Available data:

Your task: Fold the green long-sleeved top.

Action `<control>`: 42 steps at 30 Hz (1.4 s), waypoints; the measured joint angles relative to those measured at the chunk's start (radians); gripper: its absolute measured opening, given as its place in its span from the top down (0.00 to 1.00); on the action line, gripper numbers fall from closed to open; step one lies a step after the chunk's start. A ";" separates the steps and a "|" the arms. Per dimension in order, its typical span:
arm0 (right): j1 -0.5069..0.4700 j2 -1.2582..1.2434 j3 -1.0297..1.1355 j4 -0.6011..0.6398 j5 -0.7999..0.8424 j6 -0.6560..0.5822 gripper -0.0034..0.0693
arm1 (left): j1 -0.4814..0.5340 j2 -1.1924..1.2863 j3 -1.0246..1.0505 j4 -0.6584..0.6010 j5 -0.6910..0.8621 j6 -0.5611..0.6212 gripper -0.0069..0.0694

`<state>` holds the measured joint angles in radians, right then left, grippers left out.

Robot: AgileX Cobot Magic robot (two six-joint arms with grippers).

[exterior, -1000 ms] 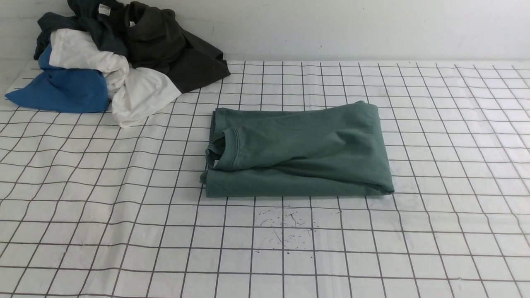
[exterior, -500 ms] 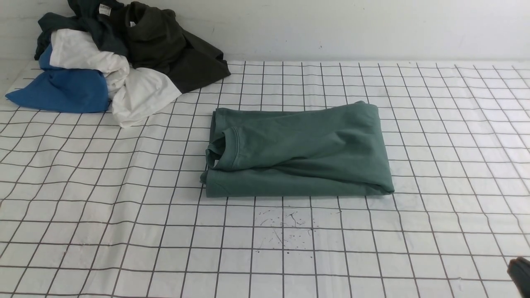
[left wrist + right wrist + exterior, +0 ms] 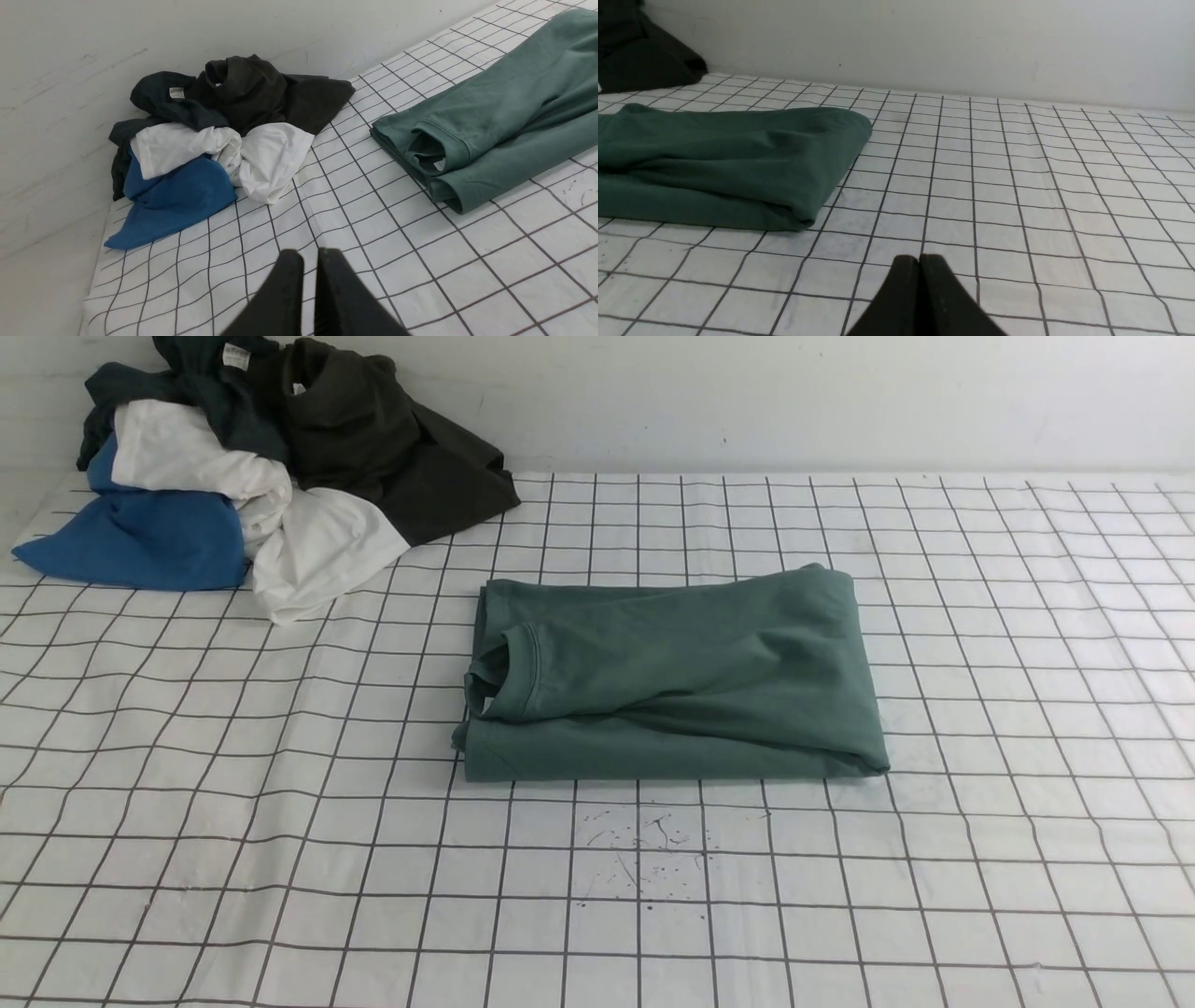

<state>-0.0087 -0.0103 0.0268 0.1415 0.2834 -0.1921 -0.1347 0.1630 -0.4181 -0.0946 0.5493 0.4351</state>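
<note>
Hovering right gripper (image 3: 919,263), clear of top (image 3: 681,672)

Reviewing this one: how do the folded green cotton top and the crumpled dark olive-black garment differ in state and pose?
The folded green cotton top lies as a low, roughly rectangular bundle; the dark olive-black garment is crumpled, with no neat outline.
The green top sits by itself near the middle of the grid cloth; the olive-black garment is bunched against other clothes at the back left.
Both are fabric, and neither is held.
</note>
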 joint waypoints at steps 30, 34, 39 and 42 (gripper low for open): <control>-0.006 0.000 -0.001 -0.183 0.069 0.365 0.97 | 0.000 0.001 0.005 0.001 -0.001 0.000 0.88; -0.006 0.000 -0.001 -0.183 0.071 0.365 0.97 | 0.001 -0.038 0.071 0.012 -0.038 -0.003 0.88; -0.006 0.000 -0.001 -0.183 0.071 0.365 0.97 | 0.002 -0.163 0.257 0.022 -0.156 -0.119 0.88; -0.006 0.000 -0.001 -0.184 0.071 0.365 0.97 | 0.014 -0.174 0.360 0.028 -0.243 -0.210 0.88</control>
<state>-0.0149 -0.0103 0.0258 -0.0420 0.3548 0.1733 -0.1203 -0.0108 -0.0585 -0.0667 0.3059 0.2247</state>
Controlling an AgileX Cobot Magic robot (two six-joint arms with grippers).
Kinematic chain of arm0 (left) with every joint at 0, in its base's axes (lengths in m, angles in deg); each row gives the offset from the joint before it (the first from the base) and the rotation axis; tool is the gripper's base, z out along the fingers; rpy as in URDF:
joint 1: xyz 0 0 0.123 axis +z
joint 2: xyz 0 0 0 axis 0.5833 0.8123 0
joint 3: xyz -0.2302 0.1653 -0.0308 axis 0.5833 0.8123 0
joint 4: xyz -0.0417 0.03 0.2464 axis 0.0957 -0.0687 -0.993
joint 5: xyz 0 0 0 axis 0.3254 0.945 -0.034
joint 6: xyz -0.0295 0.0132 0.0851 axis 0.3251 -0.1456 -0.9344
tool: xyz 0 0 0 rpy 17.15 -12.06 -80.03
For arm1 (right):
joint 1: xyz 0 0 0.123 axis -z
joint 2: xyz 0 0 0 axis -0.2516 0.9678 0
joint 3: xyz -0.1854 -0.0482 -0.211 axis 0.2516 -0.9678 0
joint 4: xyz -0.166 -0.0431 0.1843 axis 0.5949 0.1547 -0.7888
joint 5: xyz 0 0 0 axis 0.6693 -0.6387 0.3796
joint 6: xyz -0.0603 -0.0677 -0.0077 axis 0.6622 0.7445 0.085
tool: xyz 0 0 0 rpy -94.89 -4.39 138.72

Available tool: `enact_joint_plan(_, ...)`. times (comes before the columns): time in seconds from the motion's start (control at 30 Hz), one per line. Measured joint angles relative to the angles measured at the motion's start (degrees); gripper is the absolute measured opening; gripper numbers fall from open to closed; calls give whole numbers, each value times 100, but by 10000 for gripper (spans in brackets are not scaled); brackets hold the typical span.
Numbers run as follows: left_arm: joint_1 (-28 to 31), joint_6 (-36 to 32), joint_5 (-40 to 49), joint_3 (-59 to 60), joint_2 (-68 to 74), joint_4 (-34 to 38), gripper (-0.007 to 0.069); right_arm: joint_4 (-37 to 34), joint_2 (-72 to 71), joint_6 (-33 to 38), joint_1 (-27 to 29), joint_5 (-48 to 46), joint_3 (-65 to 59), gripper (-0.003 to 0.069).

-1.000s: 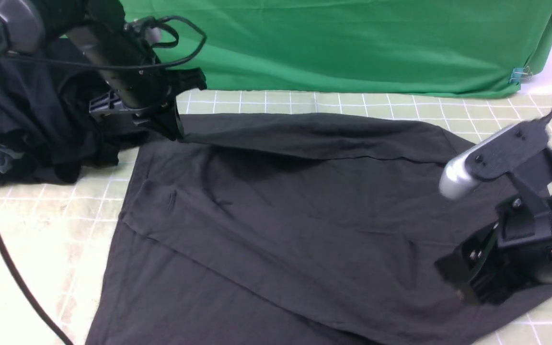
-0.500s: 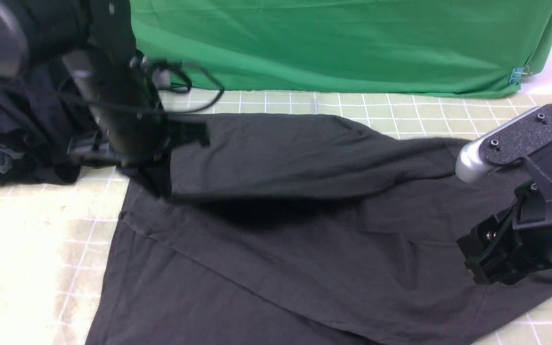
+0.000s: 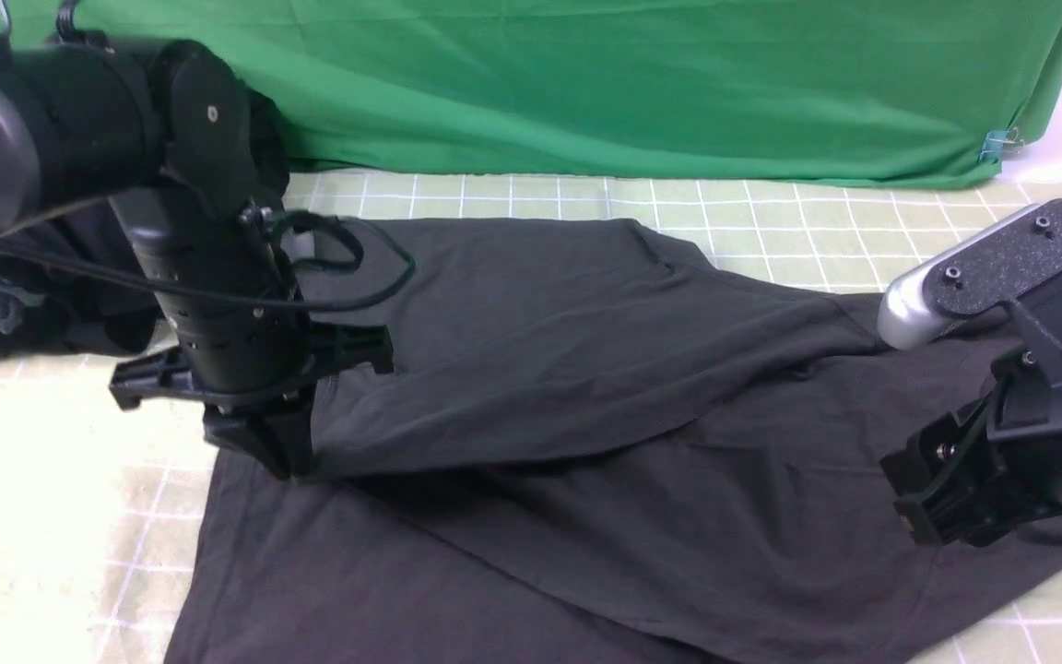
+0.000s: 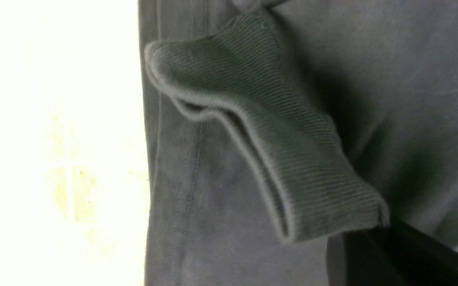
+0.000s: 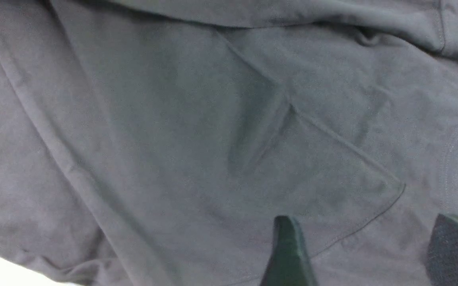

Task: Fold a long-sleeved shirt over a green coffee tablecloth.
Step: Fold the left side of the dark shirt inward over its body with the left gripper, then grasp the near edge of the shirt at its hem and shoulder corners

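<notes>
- The green checked tablecloth (image 3: 771,221) covers the whole table. Its near left part is washed out by glare.
- A plain green drape (image 3: 632,83) hangs along the far edge.
- The dark grey shirt (image 3: 586,535) lies spread on the tablecloth, from the near left to the right edge of the front view. In the right wrist view its body lies mostly flat with a few creases, and part of the round neck (image 5: 457,159) shows.
- A heap of dark clothes (image 3: 42,327) sits on the far left, behind the left arm and apart from the shirt.
- One sleeve (image 3: 513,369) is laid across the shirt's body, running from the right shoulder to the left side.
- The left gripper (image 3: 275,456) points down at the sleeve's end. Only one finger (image 4: 372,258) shows, touching the cuff's corner, so I cannot tell whether it grips.
- The right gripper (image 3: 920,516) hovers over the shirt's right side, jaws spread and holding nothing.
- The ribbed cuff (image 4: 261,131) stands slightly raised off the cloth beneath it.
- A small blue clip (image 3: 995,145) pinches the drape's right corner.
</notes>
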Motion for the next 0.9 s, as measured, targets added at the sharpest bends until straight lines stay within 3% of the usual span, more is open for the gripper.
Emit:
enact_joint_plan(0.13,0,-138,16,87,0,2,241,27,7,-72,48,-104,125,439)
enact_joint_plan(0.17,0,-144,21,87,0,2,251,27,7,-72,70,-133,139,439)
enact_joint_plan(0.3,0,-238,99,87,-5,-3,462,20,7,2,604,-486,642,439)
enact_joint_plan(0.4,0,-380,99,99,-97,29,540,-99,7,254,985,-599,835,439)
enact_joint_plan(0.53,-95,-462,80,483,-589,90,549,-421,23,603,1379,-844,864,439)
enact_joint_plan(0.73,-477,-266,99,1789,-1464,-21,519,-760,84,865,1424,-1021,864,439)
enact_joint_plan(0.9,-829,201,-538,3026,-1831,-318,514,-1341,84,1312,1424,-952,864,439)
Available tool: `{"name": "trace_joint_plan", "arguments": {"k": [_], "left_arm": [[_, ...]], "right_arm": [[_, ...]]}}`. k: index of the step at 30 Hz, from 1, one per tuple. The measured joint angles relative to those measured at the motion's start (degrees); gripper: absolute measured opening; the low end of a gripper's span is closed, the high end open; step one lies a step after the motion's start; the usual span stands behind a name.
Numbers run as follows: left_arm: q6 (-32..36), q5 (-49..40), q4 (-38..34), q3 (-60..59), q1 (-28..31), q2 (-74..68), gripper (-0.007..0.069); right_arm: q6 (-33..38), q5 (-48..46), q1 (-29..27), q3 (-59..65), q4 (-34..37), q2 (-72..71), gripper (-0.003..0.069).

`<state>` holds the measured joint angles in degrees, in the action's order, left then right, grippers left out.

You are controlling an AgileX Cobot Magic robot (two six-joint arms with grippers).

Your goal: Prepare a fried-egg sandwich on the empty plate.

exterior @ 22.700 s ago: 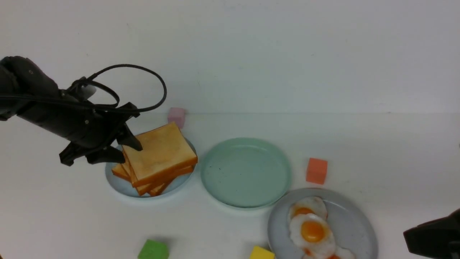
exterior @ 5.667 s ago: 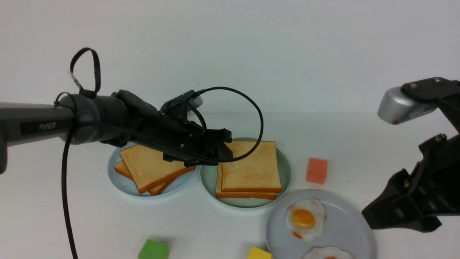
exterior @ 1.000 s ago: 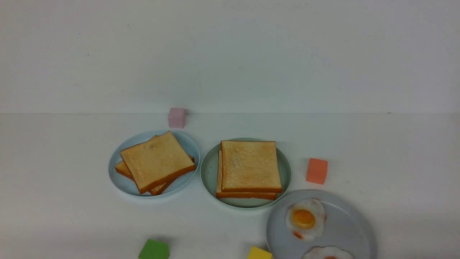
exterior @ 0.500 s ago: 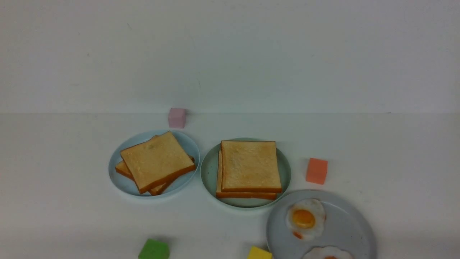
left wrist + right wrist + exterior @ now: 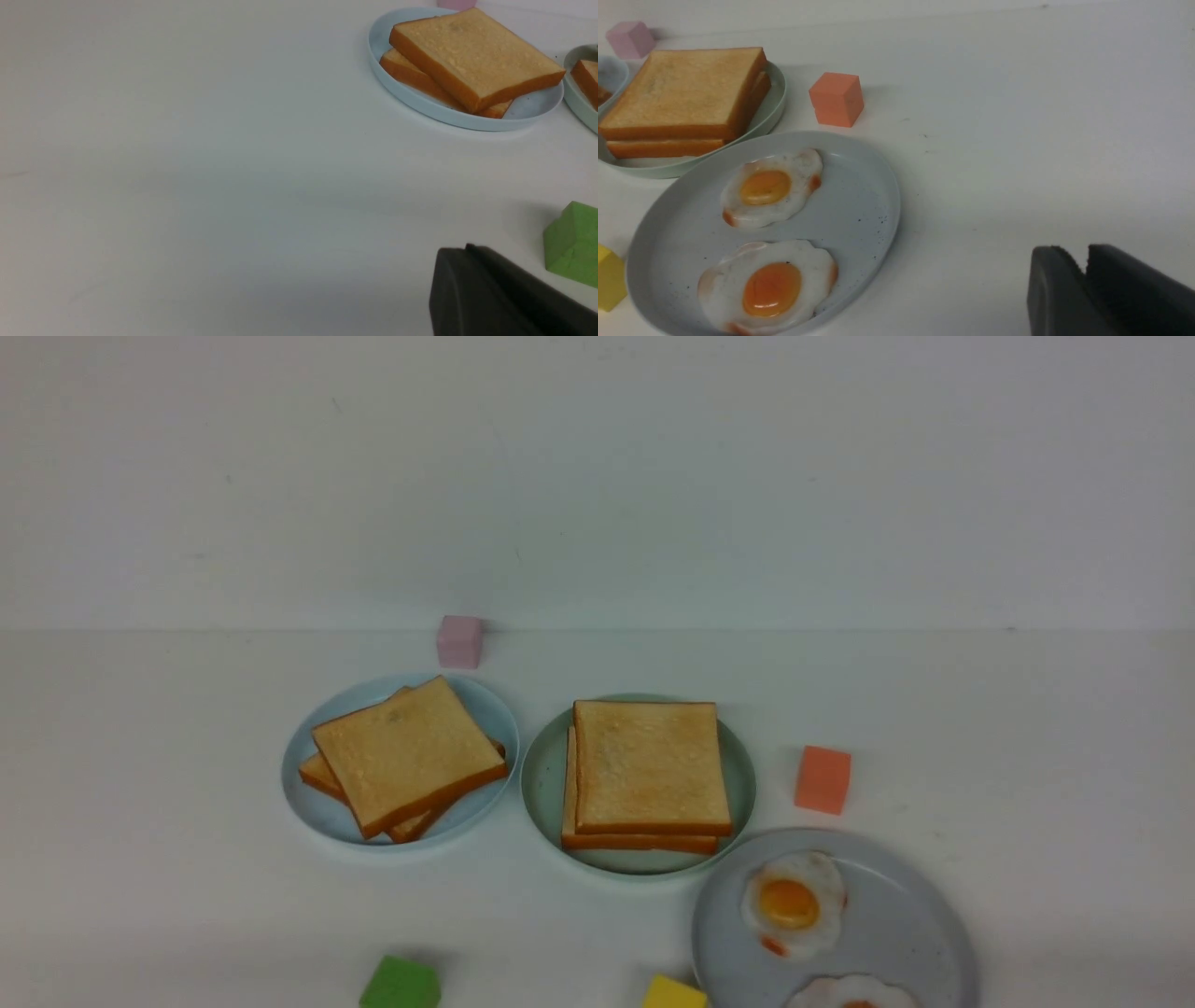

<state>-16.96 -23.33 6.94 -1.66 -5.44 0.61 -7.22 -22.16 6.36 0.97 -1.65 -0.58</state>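
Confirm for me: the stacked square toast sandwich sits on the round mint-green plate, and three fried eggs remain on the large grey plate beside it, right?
Not quite. The right wrist view shows two fried eggs, not three, on the large grey plate. The stacked square toast sandwich does sit on the round mint-green plate.

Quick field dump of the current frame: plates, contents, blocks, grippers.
green plate: sandwich, two stacked toast slices; filling not visible
blue plate: skewed toast pile
grey plate: two fried eggs
blocks: pink, orange, green, yellow
left gripper: over bare table, holding nothing
right gripper: fingers together, holding nothing
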Motion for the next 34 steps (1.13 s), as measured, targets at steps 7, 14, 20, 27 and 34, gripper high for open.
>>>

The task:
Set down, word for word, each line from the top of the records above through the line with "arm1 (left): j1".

Answer to the problem:
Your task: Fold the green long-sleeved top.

Action `<control>`: 42 steps at 30 Hz (1.4 s), waypoints; the measured joint angles relative to those measured at the chunk's start (radians); gripper: its absolute measured opening, given as its place in its span from the top down (0.00 to 1.00); on the action line, gripper numbers fall from closed to open; step one lies a step after the chunk's start. A ";" separates the steps and a "|" the arms. Per dimension in order, its typical span:
arm0 (right): j1 -0.5069..0.4700 j2 -1.2582..1.2434 j3 -1.0297..1.1355 j4 -0.6011..0.6398 j5 -0.7999..0.8424 j6 -0.6560..0.5822 gripper -0.0034..0.0693
arm1 (left): j1 -0.4814..0.5340 j2 -1.1924..1.2863 j3 -1.0246..1.0505 j4 -0.6584..0.6010 j5 -0.6910..0.8621 j6 -0.5611..0.6212 gripper -0.0069..0.0694

No more output will be given.